Mounted at /content/drive


## Download Smaller CSV Files from Google Drive

In [None]:
# Download each file from Google Drive using gdown
for output, file_id in file_information.items():
    url = f"https://drive.google.com/uc?id={file_id}"
    gdown.download(url, output, quiet=False)

## Load Downloaded Smaller CSV Files into DataFrames

In [None]:
df_stores = pd.read_csv("stores.csv")
df_items = pd.read_csv("items.csv")
df_transactions = pd.read_csv("transactions.csv")
df_oil = pd.read_csv("oil.csv")
df_holidays_events = pd.read_csv("holidays_events.csv")

## Load & Filter train.csv in Chunks


In [None]:
# Download train.csv file from Google Drive
url = f"https://drive.google.com/uc?id={train_file_id}"

output = "train.csv"  # will be saved in Colab’s temp storage
gdown.download(url, output, quiet=False)

# Filter store numbers for the 'Guayas' state
# Extract the unique store numbers from the 'Guayas' state in the stores dataframe
store_ids = df_stores[df_stores['state'] == 'Guayas']['store_nbr'].unique()

# Get item numbers that belong to the specified item families
items_ids = df_items[df_items['family'].isin(item_families)]

# Create an empty list to store filtered chunks of data
filtered_chunks = []

# Loop through each chunk of data (for large dataset processing)
for chunk in pd.read_csv(output, chunksize=chunk_size, parse_dates=["date"]):
    # Filter the chunk based on store numbers, item numbers
    # Conditions:
    # - Store numbers should be in 'Guayas' state
    # - Item numbers should belong to the selected item families
    chunk_filtered = chunk[(chunk['store_nbr'].isin(store_ids))]
    chunk_filtered = chunk_filtered[(chunk_filtered['date'] < max_date)]
    chunk_filtered = chunk_filtered.merge(items_ids, on="item_nbr", how="inner")

    # Append the filtered chunk to the list of filtered chunks
    filtered_chunks.append(chunk_filtered)

    # Delete the chunk to free up memory (important for large datasets)
    del chunk

# Combine all filtered chunks into a single DataFrame
df_train = pd.concat(filtered_chunks, ignore_index=True)

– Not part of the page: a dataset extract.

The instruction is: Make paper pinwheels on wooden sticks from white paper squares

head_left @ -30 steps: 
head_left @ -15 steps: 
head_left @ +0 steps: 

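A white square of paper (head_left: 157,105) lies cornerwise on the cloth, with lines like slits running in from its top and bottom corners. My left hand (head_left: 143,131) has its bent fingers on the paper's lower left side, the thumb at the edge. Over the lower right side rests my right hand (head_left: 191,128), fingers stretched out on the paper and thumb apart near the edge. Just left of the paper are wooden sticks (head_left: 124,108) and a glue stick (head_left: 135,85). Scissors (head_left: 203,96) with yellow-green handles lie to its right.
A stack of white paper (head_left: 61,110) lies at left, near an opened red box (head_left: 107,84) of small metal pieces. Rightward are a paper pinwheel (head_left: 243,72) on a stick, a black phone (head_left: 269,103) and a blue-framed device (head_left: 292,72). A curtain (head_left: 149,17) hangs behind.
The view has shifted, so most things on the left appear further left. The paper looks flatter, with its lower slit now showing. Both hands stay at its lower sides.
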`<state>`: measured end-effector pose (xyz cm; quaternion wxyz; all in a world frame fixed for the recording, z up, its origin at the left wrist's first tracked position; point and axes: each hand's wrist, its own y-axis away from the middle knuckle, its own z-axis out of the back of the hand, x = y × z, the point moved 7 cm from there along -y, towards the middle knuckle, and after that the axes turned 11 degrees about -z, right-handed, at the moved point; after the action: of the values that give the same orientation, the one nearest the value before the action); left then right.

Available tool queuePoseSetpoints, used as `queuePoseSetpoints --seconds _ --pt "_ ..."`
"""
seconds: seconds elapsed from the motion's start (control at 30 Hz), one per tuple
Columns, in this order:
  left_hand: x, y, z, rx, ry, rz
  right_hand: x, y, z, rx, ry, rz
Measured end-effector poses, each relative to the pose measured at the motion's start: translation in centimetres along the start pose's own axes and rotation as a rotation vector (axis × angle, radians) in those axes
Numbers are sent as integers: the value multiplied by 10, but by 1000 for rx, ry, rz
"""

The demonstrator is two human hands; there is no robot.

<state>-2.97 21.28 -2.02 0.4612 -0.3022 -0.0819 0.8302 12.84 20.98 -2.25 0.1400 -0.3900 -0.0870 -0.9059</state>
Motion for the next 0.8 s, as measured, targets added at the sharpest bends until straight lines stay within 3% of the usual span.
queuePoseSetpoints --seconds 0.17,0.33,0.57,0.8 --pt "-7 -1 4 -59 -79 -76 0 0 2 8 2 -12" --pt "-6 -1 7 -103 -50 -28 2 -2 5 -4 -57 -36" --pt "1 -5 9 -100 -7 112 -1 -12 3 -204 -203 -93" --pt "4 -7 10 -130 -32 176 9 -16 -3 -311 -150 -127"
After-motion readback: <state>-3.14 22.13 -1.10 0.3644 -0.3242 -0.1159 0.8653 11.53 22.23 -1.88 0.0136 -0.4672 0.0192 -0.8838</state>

# Clean up the memory by deleting the list of filtered chunks
del filtered_chunks

# Initial Data Checks

In [None]:
df_train.head()

In [None]:
df_train.shape

In [None]:
df_train.describe()

In [None]:
df_train.info()

In [None]:
df_train.duplicated().sum()

# Missing Values Check & Handling

## Check for Missing Values

In [None]:
print("Missing values in train dataset:")
print(df_train.isna().sum(), '\n')  # Checking missing values in df_train

In [None]:
print("Missing values in oil dataset:")
print(df_oil.isna().sum(), '\n')  # Checking missing values in df_oil

In [None]:
print("Missing values in transactions dataset:")
print(df_transactions.isna().sum(), '\n')  # Checking missing values in df_transactions

In [None]:
print("Missing values in holidays_events dataset:")
print(df_holidays_events.isna().sum(), '\n')  # Checking missing values in df_holidays_events

In [None]:
print("Missing values in items dataset:")
print(df_items.isna().sum(), '\n')  # Checking missing values in df_items

In [None]:
print("Missing values in stores dataset:")
print(df_stores.isna().sum(), '\n')  # Checking missing values in df_stores

## Handling of Missing Values

In [None]:
# Fill missing values in `onpromotion` column in df_train
df_train['onpromotion'] = df_train['onpromotion'].fillna(False).astype(bool)  # Assuming missing means not on promotion

In [None]:
# Fill missing values in `dcoilwtico` column in df_oil using backward fill (bfill)
df_oil['dcoilwtico'] = df_oil['dcoilwtico'].bfill()  # Using the next valid value to fill missing oil prices

## Verification of Missing Values after Handling

In [None]:
print("Missing values in train dataset after handling:")
print(df_train.isna().sum(), '\n')

In [None]:
print("Missing values in oil dataset after handling:")
print(df_oil.isna().sum(), '\n')

# Data Cleaning

## Handle Negative Sales (Returns)

In [None]:
# Identify negative sales before correction
negative_sales_before = df_train[df_train['unit_sales'] < 0]
print("Negative sales before correction:")
print(negative_sales_before.head(), '\n')


In [None]:
# Replace negative sales with 0 (treat returns as no sales)
df_train['unit_sales'] = df_train['unit_sales'].apply(lambda x: max(x, 0))

In [None]:
# Verify that there are no negative sales after correction
negative_sales_after = df_train[df_train['unit_sales'] < 0]
if negative_sales_after.empty:
    print("All negative sales have been corrected successfully.")
else:
    print("Negative sales still present after correction:")
    print(negative_sales_after.head())

In [None]:
df_train.shape

## Check Unique Stores & Items

In [None]:
# Print unique stores in filtered data compared to original
print(f"Unique stores in filtered data: {df_train['store_nbr'].nunique()} out of {df_stores['store_nbr'].nunique()} stores in the original dataset.")

In [None]:
# Print unique items in filtered data compared to original
print(f"Unique items in filtered data: {df_train['item_nbr'].nunique()} out of {df_items['item_nbr'].nunique()} items in the original dataset.")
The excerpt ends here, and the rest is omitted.